È in questa occasione che ti sei dato allo scrivere?

I collaboratori dell’editore mi hanno aiutato a metter su la stesura del libro. È la storia di tre ragazzi che partono da Napoli perché sono indagati per omicidio e traffico di droghe, e arrivano a Francoforte dove conoscono lo zio Ferdinando che li fa entrare nel giro della Baumafia. Però c’è l’Interpol che dall’Italia li sta seguendo e spiando e c’è tutto un intrigo sotto fra poliziotti italiani e tedeschi.

Allora i fatti sono autentici, le persone e i luoghi sono cambiati?

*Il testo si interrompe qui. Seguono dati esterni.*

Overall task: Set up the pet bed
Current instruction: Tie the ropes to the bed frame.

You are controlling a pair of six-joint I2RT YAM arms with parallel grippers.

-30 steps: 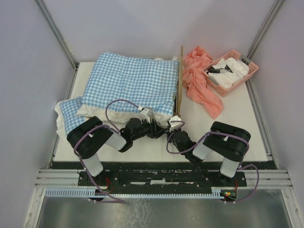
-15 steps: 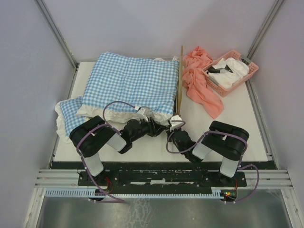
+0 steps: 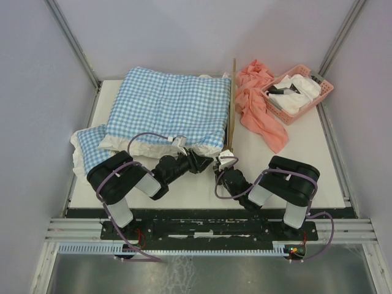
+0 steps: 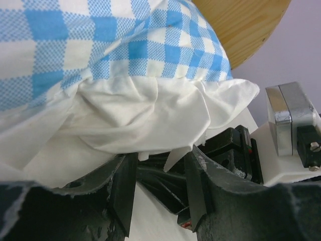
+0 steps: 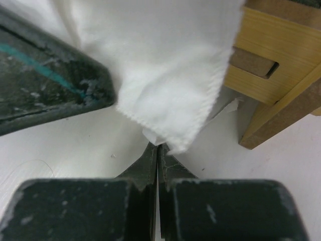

Più o meno. Io ho passato metà della mia vita in Germania e come organizzatore di spettacoli ho avuto a che fare con gente di tutti i tipi, e devi essere in amicizia con tutti. Ai detenuti italiani in Germania ho inviato a casa cestini-regalo di Natale per i familiari. Il vero amico si vede al momento del bisogno. Perché io sono un uomo normale, mi piace vivere e conoscere la gente, gli italiani all’estero. Perché in Italia ci definiscono noi all’estero come italiani di serie B, e invece no, noi pure siamo capaci di creare libri e film e fare tante altre cose.